L’Hercule étouffant Antée, de M. Étex, petit modèle en bronze d’un groupe colossal que cet esprit aventureux et fécond avait projeté, a un accent bien autrement énergique. On retrouve dans ce projet la verve puissante de l’artiste que tourmente le besoin de produire, et qui, pour exprimer sa pensée, emploie tour à tour le ciseau, la brosse et le burin. À part quelques négligences, les traductions du Prométhée d’Eschyle, de l’Électre de Sophocle, des Phéniciennes et de l’Hippolyte d’Euripide, que M. Étex a récemment exécutées avec le burin, sont une des œuvres remarquables de ces derniers temps.

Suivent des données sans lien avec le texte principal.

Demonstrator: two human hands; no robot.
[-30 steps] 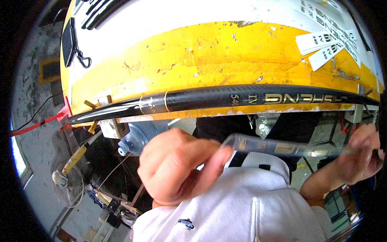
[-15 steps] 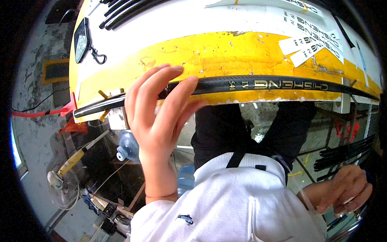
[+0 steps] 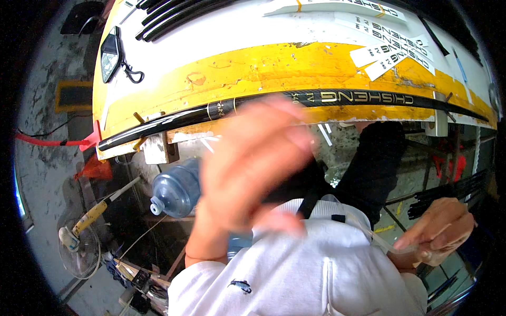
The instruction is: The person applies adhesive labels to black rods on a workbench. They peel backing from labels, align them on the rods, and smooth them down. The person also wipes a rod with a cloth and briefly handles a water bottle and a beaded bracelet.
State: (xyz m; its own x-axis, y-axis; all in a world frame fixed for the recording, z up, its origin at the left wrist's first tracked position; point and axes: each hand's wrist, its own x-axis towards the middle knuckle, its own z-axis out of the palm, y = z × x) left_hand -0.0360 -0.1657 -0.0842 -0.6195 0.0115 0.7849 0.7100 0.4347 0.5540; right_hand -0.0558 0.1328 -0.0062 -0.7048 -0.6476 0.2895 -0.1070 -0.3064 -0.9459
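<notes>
A long glossy black rod with gold lettering (image 3: 369,98), apparently a fishing rod section, lies along the near edge of the table. My left hand (image 3: 253,168) is smeared by motion just nearer than the rod, partly above my lap. Its thumb stands well apart from its fingers, and I see nothing in it; whether the fingertips touch the rod cannot be made out. Down at the right, my right hand (image 3: 440,229) is closed on one end of a clear strip (image 3: 363,227). The strip's other end reaches across the front of my white shirt.
Paper labels (image 3: 392,55), black rods (image 3: 179,16) and a dark phone-like object with a loop (image 3: 110,55) lie on the yellow-and-white table (image 3: 253,66). Below are a blue water bottle (image 3: 176,189), a fan (image 3: 79,242) and more black rods (image 3: 453,192).
My left hand has come off the rod's left part and swung right and toward me. My right hand has moved slightly up and left, and the clear strip shows more plainly.
</notes>
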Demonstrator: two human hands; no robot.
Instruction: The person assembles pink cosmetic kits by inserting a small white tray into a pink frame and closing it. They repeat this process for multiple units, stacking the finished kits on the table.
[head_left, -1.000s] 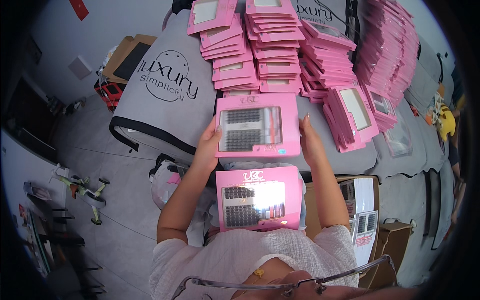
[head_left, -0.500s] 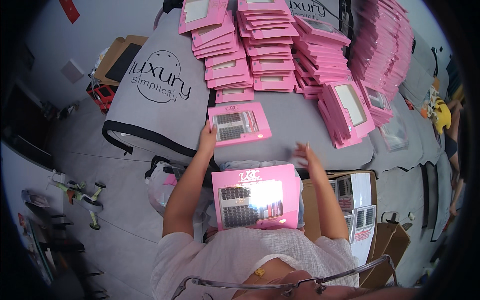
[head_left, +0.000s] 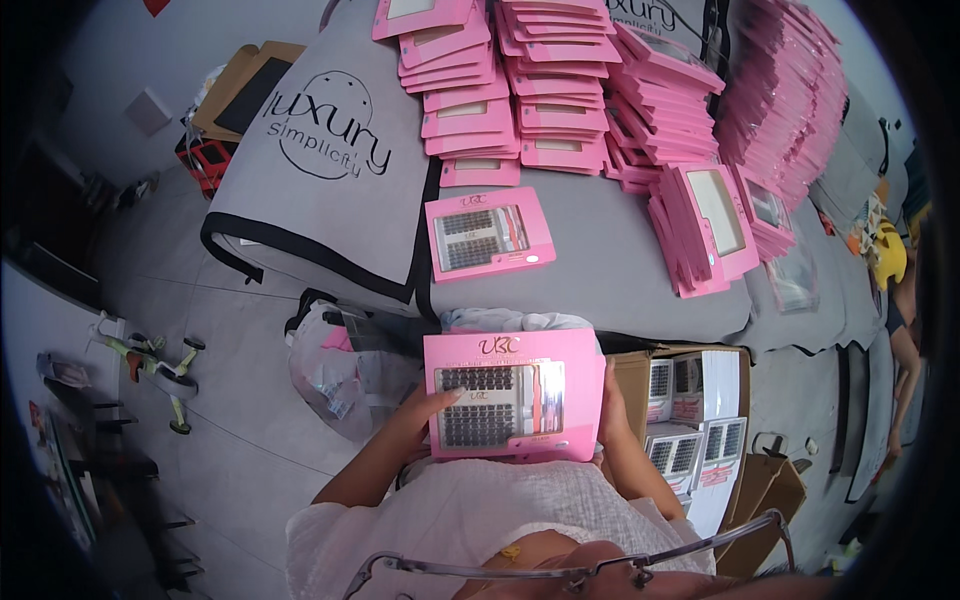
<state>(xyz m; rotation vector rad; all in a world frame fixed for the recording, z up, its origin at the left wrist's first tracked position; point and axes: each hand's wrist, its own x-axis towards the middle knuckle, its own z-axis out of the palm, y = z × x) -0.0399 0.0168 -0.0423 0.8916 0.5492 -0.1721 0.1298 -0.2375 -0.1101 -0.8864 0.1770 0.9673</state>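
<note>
Squarely before me, a pink rectangular cardboard box with a clear window (head_left: 530, 447) lies long axis nine-to-three: my left hand (head_left: 424, 412) pinches nine o'clock, thumb on top; my right hand (head_left: 614, 408) touches three, its pinch impossible to tell.

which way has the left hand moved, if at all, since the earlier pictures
Yes: toward the person's body, judged against the grey couch. The left hand was over its seat and is now on the nearer pink box.
</note>
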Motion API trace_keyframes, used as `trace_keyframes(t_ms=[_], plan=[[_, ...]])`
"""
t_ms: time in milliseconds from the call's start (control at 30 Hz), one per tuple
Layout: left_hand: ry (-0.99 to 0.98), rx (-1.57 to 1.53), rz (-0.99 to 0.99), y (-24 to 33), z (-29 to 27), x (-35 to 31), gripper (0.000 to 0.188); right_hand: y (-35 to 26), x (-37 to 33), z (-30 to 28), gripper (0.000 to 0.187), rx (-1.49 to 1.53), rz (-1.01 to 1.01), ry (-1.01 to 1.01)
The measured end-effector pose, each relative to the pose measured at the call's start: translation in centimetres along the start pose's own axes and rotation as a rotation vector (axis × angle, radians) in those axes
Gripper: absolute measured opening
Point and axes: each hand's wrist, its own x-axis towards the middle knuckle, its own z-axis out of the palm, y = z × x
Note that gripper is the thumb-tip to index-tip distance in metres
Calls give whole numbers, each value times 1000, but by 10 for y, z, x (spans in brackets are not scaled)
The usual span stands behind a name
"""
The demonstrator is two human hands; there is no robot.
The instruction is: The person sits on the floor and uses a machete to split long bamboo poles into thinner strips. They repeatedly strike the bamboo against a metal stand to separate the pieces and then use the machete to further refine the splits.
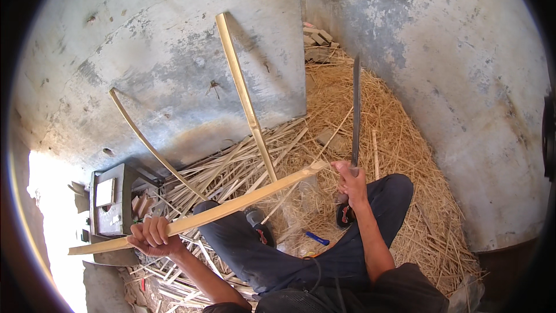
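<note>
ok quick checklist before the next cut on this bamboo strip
1. Left hand gripping the bamboo strip: ok.
2. Right hand closed on the long blade handle: ok.
3. Blade pointing up, away from the body: ok.
4. Strip's far end near the right hand: ok.
5. Legs directly under the strip: not ok.
6. Blade edge sharpness: cannot tell.

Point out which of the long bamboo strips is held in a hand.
The strip running crosswise over the knees: the left hand grips it. The other two, a straight one and a curved one, lean against the wall.
</note>
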Motion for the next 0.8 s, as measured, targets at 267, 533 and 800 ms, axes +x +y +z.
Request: trace_keyframes(t_ms=[267,533,800], plan=[[-66,-104,1,2,7,4,46,-2,-3,4,19,-80,-85,106],[-51,-193,4,3,7,6,46,-21,-11,0,8,232,-107,-28],[-14,-219,78,20,5,8,45,-34,-4,-23,19,406,-43,-51]])
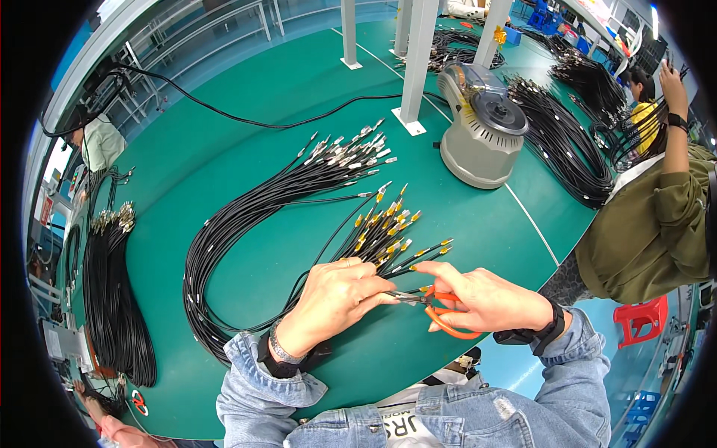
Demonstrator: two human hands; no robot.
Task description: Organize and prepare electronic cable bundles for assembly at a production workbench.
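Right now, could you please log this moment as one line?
right hand: holding orange-handled metal hand tool | left hand: at tool's tip, grip unclear | curved black cable bundle: on green tabletop

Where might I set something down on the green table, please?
Bare green tabletop shows between the grey machine and the right hand, and between the left cable bundle and the curved cable bundle. It is crowded by the left hand, where yellow-tagged cable ends cluster.
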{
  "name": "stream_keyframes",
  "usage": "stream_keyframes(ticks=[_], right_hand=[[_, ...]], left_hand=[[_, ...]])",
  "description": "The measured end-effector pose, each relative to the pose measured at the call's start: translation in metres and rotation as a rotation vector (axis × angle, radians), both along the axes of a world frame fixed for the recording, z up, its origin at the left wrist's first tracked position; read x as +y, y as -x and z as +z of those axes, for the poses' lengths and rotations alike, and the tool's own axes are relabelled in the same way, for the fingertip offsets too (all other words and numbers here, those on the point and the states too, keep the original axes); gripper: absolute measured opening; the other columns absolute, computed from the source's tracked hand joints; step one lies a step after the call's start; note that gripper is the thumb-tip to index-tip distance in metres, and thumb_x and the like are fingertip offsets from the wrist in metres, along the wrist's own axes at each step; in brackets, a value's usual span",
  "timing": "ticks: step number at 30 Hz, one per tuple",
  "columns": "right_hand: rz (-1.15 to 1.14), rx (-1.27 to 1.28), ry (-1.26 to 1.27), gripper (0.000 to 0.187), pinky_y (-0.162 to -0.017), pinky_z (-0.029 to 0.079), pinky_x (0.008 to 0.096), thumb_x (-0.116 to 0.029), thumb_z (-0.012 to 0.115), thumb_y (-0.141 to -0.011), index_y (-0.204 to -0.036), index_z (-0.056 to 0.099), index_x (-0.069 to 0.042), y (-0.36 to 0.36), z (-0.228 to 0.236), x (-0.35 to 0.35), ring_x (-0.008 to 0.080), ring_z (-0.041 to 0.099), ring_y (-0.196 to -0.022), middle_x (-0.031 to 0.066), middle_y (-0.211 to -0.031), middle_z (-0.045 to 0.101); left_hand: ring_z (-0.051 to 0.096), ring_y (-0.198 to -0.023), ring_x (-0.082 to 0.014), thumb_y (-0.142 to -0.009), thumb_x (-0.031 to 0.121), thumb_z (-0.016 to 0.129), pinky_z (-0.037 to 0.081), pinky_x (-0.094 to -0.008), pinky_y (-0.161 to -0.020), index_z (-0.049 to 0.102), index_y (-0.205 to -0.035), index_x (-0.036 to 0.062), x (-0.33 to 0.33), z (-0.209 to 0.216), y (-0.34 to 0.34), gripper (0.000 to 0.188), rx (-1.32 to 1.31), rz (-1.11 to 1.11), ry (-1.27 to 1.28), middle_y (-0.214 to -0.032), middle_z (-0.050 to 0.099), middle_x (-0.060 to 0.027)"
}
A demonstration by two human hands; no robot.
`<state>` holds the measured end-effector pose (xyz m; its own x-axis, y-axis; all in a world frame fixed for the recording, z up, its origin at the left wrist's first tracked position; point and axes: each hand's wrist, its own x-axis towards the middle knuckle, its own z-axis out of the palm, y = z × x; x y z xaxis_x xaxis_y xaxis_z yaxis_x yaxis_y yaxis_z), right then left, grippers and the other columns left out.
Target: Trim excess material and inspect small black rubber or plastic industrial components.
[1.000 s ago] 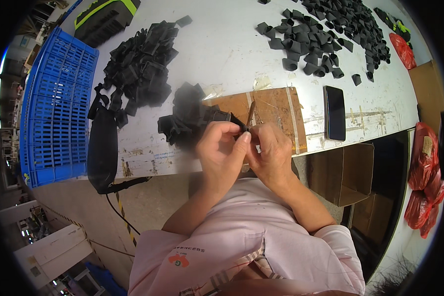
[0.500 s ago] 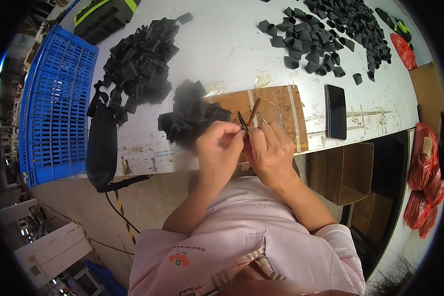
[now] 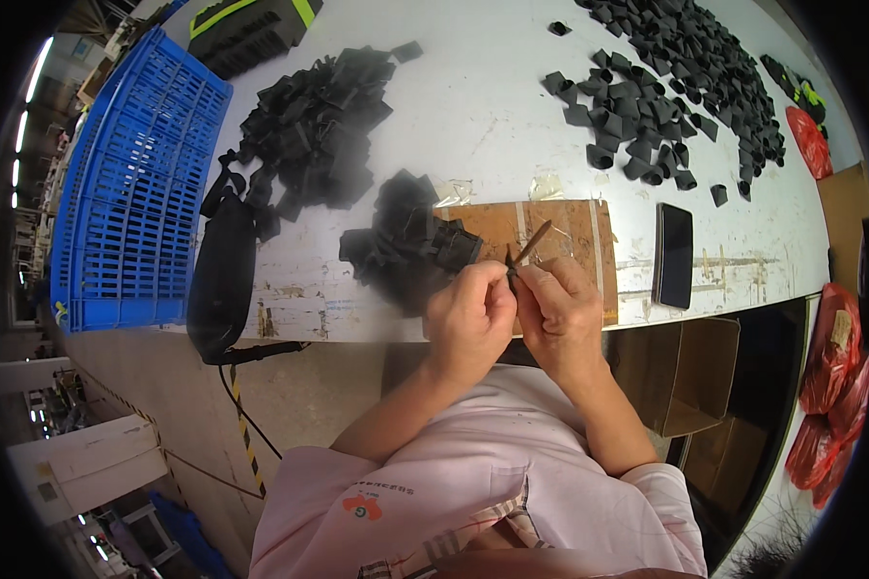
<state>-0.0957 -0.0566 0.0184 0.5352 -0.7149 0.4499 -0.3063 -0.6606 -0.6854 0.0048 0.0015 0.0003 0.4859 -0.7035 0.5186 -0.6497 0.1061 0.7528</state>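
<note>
My left hand (image 3: 471,320) is closed in a pinch on a small black fabric piece (image 3: 511,268). Close beside it, my right hand (image 3: 562,311) has its fingers drawn together at the same piece. A slim brown stick-like tool (image 3: 534,241) slants up from the right fingertips, its lower end hidden. Both hands are over the near edge of a brown board (image 3: 579,227) with pale strips. Left of the board lies a small heap of flat black fabric pieces (image 3: 396,236).
More flat black pieces (image 3: 309,125) are heaped at the left, beside a blue crate (image 3: 145,183) and a black pouch (image 3: 224,275). Many rolled black pieces (image 3: 637,121) spread over the far right. A phone (image 3: 674,255) lies right of the board; a cardboard box (image 3: 690,376) is below the table.
The whole view has shifted, so the table appears lower and further right. My hands stay together; the black piece between them shows less, and the brown tool leans more to the right.
</note>
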Motion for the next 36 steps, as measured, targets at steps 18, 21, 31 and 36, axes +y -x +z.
stream_keyframes(ticks=[18,21,31,36], right_hand=[[0.399,-0.876,-1.746,0.008,-0.043,0.026,0.0175,-0.010,0.061,-0.078,-0.076,0.057,-0.004,0.010,0.007,-0.018,0.0037,0.037,-0.050,-0.0024,-0.062,0.049],[0.344,-0.571,-1.410,0.016,-0.046,0.026,0.0167,-0.018,0.056,-0.084,-0.073,0.055,-0.006,0.009,0.031,-0.025,0.0020,0.035,-0.053,-0.0056,-0.063,0.045],[0.520,-0.497,-1.190,0.026,-0.045,0.025,0.0175,-0.026,0.052,-0.088,-0.070,0.052,-0.007,-0.004,0.031,-0.050,0.0017,0.033,-0.051,-0.0067,-0.058,0.042],[0.464,-0.481,-1.166,0.026,-0.046,0.028,0.0172,-0.029,0.053,-0.087,-0.071,0.052,-0.009,-0.011,0.035,-0.061,0.0016,0.034,-0.053,-0.0064,-0.062,0.045]], left_hand=[[0.041,-0.045,-0.0030,-0.072,-0.010,0.051,0.031,-0.0173,-0.039,0.053,-0.085,-0.0038,-0.009,0.027,0.006,0.014,0.432,-0.080,0.054,-0.068,0.052,-0.0029],[0.041,-0.042,-0.0018,-0.075,-0.006,0.050,0.029,-0.0174,-0.034,0.053,-0.089,-0.0024,-0.011,0.040,-0.007,0.015,1.146,-0.271,0.035,-0.072,0.056,-0.0101],[0.028,-0.029,-0.0028,-0.087,0.001,0.039,0.021,-0.0183,-0.031,0.046,-0.103,-0.0010,-0.026,0.048,-0.035,0.018,1.874,-0.835,-0.007,-0.076,0.056,-0.0096],[0.031,-0.032,-0.0043,-0.088,0.003,0.038,0.022,-0.0188,-0.031,0.049,-0.100,-0.0015,-0.034,0.046,-0.040,0.017,2.125,-0.835,0.113,-0.074,0.057,-0.0078]])
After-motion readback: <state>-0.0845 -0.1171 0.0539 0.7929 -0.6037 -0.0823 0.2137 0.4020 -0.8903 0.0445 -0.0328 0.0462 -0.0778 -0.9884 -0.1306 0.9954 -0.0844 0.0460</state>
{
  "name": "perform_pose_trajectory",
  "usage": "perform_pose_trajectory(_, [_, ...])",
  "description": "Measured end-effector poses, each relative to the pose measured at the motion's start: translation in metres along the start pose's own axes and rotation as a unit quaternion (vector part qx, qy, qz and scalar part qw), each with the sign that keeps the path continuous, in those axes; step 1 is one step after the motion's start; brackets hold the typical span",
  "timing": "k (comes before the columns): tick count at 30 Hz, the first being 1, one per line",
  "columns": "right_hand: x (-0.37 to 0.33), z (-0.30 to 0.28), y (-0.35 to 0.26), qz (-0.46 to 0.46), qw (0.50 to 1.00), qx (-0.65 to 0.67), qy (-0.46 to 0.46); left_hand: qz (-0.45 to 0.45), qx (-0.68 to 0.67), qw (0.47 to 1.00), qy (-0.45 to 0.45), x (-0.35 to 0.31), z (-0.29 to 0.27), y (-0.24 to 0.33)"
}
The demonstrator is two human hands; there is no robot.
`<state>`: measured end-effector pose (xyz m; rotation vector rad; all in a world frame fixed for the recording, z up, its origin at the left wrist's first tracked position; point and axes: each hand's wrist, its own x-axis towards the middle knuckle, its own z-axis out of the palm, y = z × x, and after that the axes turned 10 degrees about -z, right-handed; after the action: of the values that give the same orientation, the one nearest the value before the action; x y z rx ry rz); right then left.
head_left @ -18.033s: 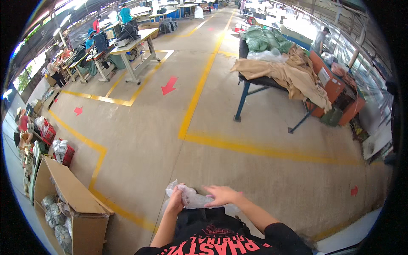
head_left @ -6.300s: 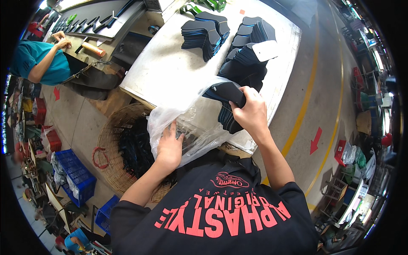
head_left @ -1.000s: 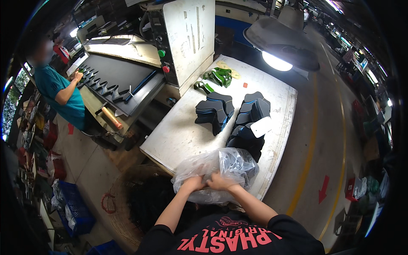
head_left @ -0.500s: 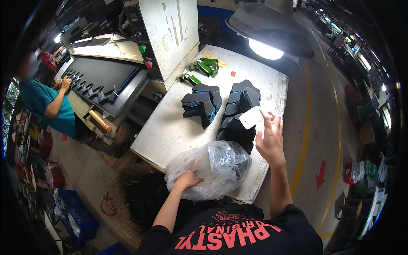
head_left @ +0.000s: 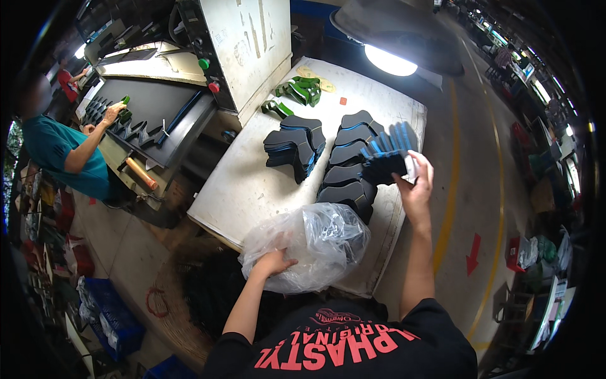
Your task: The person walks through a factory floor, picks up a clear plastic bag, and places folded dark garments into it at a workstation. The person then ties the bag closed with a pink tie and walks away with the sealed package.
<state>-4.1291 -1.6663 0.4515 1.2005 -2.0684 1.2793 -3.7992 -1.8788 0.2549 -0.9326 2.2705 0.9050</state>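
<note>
My right hand (head_left: pixel 416 189) is closed on a bundle of dark cut pieces (head_left: pixel 386 165), which fans out and shows blue layers. A white tag is pinched along with it. Close by on the white table (head_left: pixel 237 183) lie several stacks of black shaped pieces (head_left: pixel 346 172) with blue edges, and another stack (head_left: pixel 293 148) sits to their left. My left hand (head_left: pixel 273 262) grips a clear plastic bag (head_left: pixel 322 243) at the table's near edge. Its thumb lies over the plastic, and the fingers show only partly through it.
Green strap-like pieces (head_left: pixel 302 90) lie at the table's far end. A lamp (head_left: pixel 391 60) hangs over the far right. A machine (head_left: pixel 240 57) stands to the left, where a co-worker (head_left: pixel 69 151) holds a green piece. A wicker basket (head_left: pixel 180 303) is below the table's near left.
My right hand, which held a white tag over the stacks, now lifts a fanned bundle of pieces at the right. My left hand stays on the bag. The co-worker's hand has risen with a green piece.
</note>
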Motion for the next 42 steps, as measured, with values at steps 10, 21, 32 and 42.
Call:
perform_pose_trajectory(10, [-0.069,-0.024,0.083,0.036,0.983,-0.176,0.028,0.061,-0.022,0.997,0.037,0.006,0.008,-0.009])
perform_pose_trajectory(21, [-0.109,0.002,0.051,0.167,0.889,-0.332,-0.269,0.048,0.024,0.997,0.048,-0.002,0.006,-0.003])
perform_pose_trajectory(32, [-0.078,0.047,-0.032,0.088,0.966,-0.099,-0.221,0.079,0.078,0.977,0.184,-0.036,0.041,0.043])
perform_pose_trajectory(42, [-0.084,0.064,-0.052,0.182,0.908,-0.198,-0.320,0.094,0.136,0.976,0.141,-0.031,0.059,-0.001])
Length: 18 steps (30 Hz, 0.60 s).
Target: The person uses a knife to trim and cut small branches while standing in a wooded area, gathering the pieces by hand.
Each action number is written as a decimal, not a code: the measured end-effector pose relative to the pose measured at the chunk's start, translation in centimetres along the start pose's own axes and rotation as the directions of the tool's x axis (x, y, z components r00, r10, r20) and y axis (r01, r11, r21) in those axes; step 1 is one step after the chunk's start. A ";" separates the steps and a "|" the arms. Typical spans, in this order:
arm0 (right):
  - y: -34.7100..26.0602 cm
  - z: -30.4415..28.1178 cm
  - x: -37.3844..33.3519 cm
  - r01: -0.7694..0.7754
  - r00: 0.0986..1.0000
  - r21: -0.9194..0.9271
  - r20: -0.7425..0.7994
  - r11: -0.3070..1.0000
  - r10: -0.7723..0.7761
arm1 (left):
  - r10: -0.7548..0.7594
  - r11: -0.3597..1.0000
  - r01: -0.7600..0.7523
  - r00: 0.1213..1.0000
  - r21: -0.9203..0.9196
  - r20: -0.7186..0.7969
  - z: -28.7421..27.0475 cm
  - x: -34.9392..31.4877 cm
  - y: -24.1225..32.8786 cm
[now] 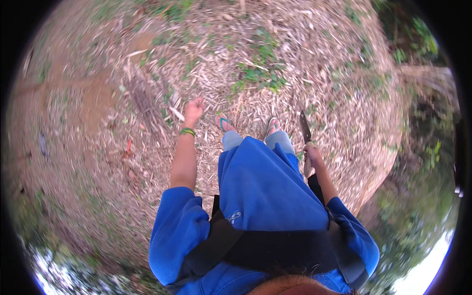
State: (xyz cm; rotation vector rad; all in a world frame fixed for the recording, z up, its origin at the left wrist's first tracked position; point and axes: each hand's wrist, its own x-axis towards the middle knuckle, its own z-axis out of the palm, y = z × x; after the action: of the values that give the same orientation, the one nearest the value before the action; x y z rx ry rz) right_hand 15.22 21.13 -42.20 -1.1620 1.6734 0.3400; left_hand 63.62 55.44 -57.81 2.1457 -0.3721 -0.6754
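In my right hand (313, 153) is a machete, gripped by its pale handle. Its dark blade (305, 127) points forward, away from me, above the litter-covered ground beside my right foot. Out in front on the left, my left hand (193, 111) hangs over the ground with its fingers curled in, and nothing shows in it. A green and yellow band (187, 131) circles that wrist. Between the two hands are my feet in flip-flops (225, 123).
Dry leaves and chopped stalks (216, 64) cover the ground. Low green plants (263, 71) grow ahead of my feet. A brownish heap of stalks (145, 101) lies front left, near bare soil (98, 93). Dark bushes (418, 137) and a pale log (425, 73) stand at the right.
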 end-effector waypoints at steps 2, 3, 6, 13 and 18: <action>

L’exposition de sculpture a été fort considérable cette année. Les groupes et les statues en bronze et en marbre sont en grand nombre, et nous doutons que, de long-temps, nous puissions revoir dans les salles du Louvre une pareille réunion, nous ne dirons pas de chefs-d’œuvre, mais d’œuvres recommandables. Les statuaires religieux ont surtout beaucoup produit. MM. Breysse et Dumoutet nous ont donné deux Christ en croix : le premier, de dimensions moyennes, exécuté en bois ; le second, moulé en plâtre. Le plus grand défaut de ces morceaux est de ressembler à tous les Christ connus. Nous leur préférons le modèle énergique que M. Préault vient d’exécuter, mais qu’il n’a pas envoyé an Salon. Il y a là une pensée et une personnalité, ce qui est rare aujourd’hui. Le Christ au jardin des Oliviers, de M. Dieudonné, est bien défaillant. C’est de la sculpture expressive qui laisse beaucoup à désirer quant au caractère et à l’étude. Le Dépouillement du Christ, de M. Justin, indique un grand savoir-faire ; mais là encore la pratique ne supplée pas à l’étude de la nature. Nous avons, en outre, des bustes de Christ en marbre et en plâtre ; des têtes de Christ en argent, ronde bosse repoussée au marteau ; puis un crucifix de M. Hugenin en bas-relief ; une Résurrection du Christ, de M. Iguel, vaste bas-relief destiné à la décoration d’un maître-autel, etc. Les Vierges sont plus nombreuses encore que les Christ. Nous avons une Vierge, en marbre de Visille, exécutée par un anonyme, ouvrage consciencieux, mais faible ; la Vierge-mère, de M. Bonnassieux, dont nous avons parlé ; la Sainte Vierge présentant l’Enfant Jésus, statue en marbre de M. Gayrard père ; la Vierge présentant au monde son divin fils, groupe en bois de M. Gayrard fils ; la Vierge et l’Enfant Jésus, de M. Huguenin ; la statuette de la Vierge de M. Vanlinden ; la Vierge allemande, de M. Charles Yon, statuette en plâtre d’après Albert Dürer ; enfin plusieurs Visitations, dont l’une de M. Triqueti, bas-relief, ou plutôt grande mosaïque en marbre, exécuté, ainsi qu’une Sainte Famille et un sujet allégorique, comme essais de décorations murales, applicables aux églises ou aux monumens publics.